### PROBLEM REQUIREMENTS:
Reproduce the entire listing below verbatim.

■ ■ ■ ■ ■ ■ ■

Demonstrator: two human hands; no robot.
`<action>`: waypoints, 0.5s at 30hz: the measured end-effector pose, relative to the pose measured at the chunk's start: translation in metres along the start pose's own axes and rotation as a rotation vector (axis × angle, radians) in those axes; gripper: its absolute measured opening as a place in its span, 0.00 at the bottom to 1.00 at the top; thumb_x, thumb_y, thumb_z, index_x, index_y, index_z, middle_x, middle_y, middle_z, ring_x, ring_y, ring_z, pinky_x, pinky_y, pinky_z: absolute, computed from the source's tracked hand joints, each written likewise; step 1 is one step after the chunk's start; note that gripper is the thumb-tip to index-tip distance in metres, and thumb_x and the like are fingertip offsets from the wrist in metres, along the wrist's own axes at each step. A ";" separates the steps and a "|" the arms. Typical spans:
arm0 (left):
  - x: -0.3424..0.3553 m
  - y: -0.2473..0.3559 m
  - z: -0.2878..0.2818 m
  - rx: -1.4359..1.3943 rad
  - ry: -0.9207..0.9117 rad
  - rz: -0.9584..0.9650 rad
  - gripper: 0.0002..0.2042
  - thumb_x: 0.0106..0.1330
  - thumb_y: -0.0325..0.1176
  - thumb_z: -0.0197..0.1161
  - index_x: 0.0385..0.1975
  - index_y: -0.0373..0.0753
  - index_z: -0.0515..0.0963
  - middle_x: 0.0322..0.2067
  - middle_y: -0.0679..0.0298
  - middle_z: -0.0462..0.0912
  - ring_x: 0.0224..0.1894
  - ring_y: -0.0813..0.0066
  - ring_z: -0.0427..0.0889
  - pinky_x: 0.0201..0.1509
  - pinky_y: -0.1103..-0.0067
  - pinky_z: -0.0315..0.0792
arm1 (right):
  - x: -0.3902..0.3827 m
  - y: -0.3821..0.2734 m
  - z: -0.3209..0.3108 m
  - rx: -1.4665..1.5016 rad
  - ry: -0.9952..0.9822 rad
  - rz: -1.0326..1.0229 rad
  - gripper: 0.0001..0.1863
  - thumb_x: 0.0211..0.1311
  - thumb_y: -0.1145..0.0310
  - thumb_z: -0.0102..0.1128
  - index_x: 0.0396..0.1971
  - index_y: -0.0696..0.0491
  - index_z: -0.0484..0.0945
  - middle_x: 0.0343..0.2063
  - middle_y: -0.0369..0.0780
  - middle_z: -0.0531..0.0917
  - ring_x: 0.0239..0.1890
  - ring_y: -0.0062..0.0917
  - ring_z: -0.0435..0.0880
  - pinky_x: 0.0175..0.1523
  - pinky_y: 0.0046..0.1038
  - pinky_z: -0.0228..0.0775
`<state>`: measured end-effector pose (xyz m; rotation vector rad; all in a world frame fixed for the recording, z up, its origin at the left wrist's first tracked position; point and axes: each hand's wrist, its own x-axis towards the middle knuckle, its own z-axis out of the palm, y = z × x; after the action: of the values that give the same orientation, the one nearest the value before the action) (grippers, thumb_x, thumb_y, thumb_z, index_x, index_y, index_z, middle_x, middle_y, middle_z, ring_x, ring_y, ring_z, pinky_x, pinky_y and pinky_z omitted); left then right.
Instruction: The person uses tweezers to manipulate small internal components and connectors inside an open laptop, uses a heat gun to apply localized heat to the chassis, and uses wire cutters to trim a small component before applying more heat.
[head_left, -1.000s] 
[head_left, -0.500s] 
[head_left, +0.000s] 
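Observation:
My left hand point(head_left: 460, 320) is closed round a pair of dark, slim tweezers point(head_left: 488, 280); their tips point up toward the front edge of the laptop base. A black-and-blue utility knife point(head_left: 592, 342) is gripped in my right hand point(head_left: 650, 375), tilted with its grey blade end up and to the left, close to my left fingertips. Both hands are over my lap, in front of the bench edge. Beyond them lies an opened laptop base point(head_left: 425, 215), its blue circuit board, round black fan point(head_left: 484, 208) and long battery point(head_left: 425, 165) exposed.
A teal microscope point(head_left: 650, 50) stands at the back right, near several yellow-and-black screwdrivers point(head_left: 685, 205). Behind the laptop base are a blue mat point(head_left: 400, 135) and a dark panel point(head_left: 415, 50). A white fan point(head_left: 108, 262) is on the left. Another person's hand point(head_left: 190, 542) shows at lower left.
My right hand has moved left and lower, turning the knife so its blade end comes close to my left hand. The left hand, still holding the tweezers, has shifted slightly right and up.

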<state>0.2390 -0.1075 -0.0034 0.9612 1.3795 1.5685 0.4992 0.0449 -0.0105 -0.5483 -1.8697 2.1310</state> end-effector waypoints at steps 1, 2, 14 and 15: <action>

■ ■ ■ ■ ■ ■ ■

### TASK ANSWER:
Demonstrator: two human hands; no robot.
`<action>`: waypoints, 0.5s at 30hz: the measured end-effector pose, relative to the pose measured at the chunk's start: translation in metres along the start pose's own axes and rotation as a rotation vector (axis × angle, radians) in those axes; gripper: its absolute measured opening as a place in its span, 0.00 at the bottom to 1.00 at the top; thumb_x, thumb_y, thumb_z, index_x, index_y, index_z, middle_x, middle_y, middle_z, ring_x, ring_y, ring_z, pinky_x, pinky_y, pinky_z: absolute, computed from the source's tracked hand joints, each written likewise; step 1 is one step after the chunk's start; note that gripper is the thumb-tip to index-tip distance in metres, and thumb_x and the like are fingertip offsets from the wrist in metres, along the wrist's own axes at each step. A ";" separates the steps and a "|" the arms. Typical spans:
arm0 (left):
  - x: -0.3424..0.3553 m
  - y: -0.2473..0.3559 m
  - z: -0.2878..0.2818 m
  - rx: -1.4359..1.3943 rad
  - ry: -0.9207..0.9117 rad
  - rz: -0.9584..0.9650 rad
  - gripper: 0.0002..0.2042
  - thumb_x: 0.0106..0.1330
  - thumb_y: -0.0325..0.1176
  - thumb_z: -0.0197..0.1161
  - index_x: 0.0385..0.1975
  - index_y: -0.0373..0.0753
  - index_z: -0.0515..0.0963
  - middle_x: 0.0322..0.2067
  - middle_y: -0.0679..0.0298
  - middle_z: -0.0462..0.0912
  - ring_x: 0.0224..0.1894
  - ring_y: -0.0813..0.0066
  - ring_z: -0.0427..0.0889
  - pinky_x: 0.0201..0.1509
  - pinky_y: -0.1103..-0.0067
  - pinky_z: -0.0315..0.0792
arm1 (right):
  - x: -0.3902..0.3827 m
  - y: -0.3821..0.2734 m
  - z: -0.3209..0.3108 m
  - rx: -1.4665..1.5016 rad
  - ry: -0.9952..0.9822 rad
  - rz: -1.0326..1.0229 rad
  - gripper: 0.0001..0.1863
  - thumb_x: 0.0211..0.1311
  - thumb_y: -0.1145..0.0310
  - thumb_z: -0.0102..0.1128
  - index_x: 0.0396..0.1971
  - index_y: -0.0696..0.0491
  - index_z: -0.0484..0.0945
  - middle_x: 0.0343..0.2063
  - middle_y: -0.0369..0.0780
  - middle_z: -0.0531..0.0917
  - ring_x: 0.0239..0.1890
  - ring_y: -0.0062..0.0917
  - ring_z: -0.0435..0.0880
  - pinky_x: 0.0175..0.1523
  - pinky_y: 0.0046..0.1038
  - pinky_z: -0.0228..0.0775
`<state>`: measured end-effector pose (xyz m; rotation vector rad; all in a world frame fixed for the recording, z up, its origin at the left wrist's first tracked position; point and axes: each hand's wrist, its own x-axis towards the middle knuckle, its own z-axis out of the palm, y = z × x; after the action: of the values that give the same orientation, the one nearest the value before the action) (grippers, thumb_x, thumb_y, thumb_z, index_x, index_y, index_z, middle_x, middle_y, middle_z, ring_x, ring_y, ring_z, pinky_x, pinky_y and pinky_z omitted); left then right.
Instruction: The person uses tweezers to manipulate small internal components and connectors inside an open laptop, uses a heat gun to apply localized heat to the chassis, and uses wire cutters to trim a small component before applying more heat.
[head_left, -1.000s] 
[head_left, -0.500s] 
[head_left, +0.000s] 
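Observation:
My left hand point(head_left: 460, 320) is closed round a pair of dark, slim tweezers point(head_left: 488, 280); their tips point up toward the front edge of the laptop base. A black-and-blue utility knife point(head_left: 592, 342) is gripped in my right hand point(head_left: 650, 375), tilted with its grey blade end up and to the left, close to my left fingertips. Both hands are over my lap, in front of the bench edge. Beyond them lies an opened laptop base point(head_left: 425, 215), its blue circuit board, round black fan point(head_left: 484, 208) and long battery point(head_left: 425, 165) exposed.
A teal microscope point(head_left: 650, 50) stands at the back right, near several yellow-and-black screwdrivers point(head_left: 685, 205). Behind the laptop base are a blue mat point(head_left: 400, 135) and a dark panel point(head_left: 415, 50). A white fan point(head_left: 108, 262) is on the left. Another person's hand point(head_left: 190, 542) shows at lower left.
My right hand has moved left and lower, turning the knife so its blade end comes close to my left hand. The left hand, still holding the tweezers, has shifted slightly right and up.
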
<state>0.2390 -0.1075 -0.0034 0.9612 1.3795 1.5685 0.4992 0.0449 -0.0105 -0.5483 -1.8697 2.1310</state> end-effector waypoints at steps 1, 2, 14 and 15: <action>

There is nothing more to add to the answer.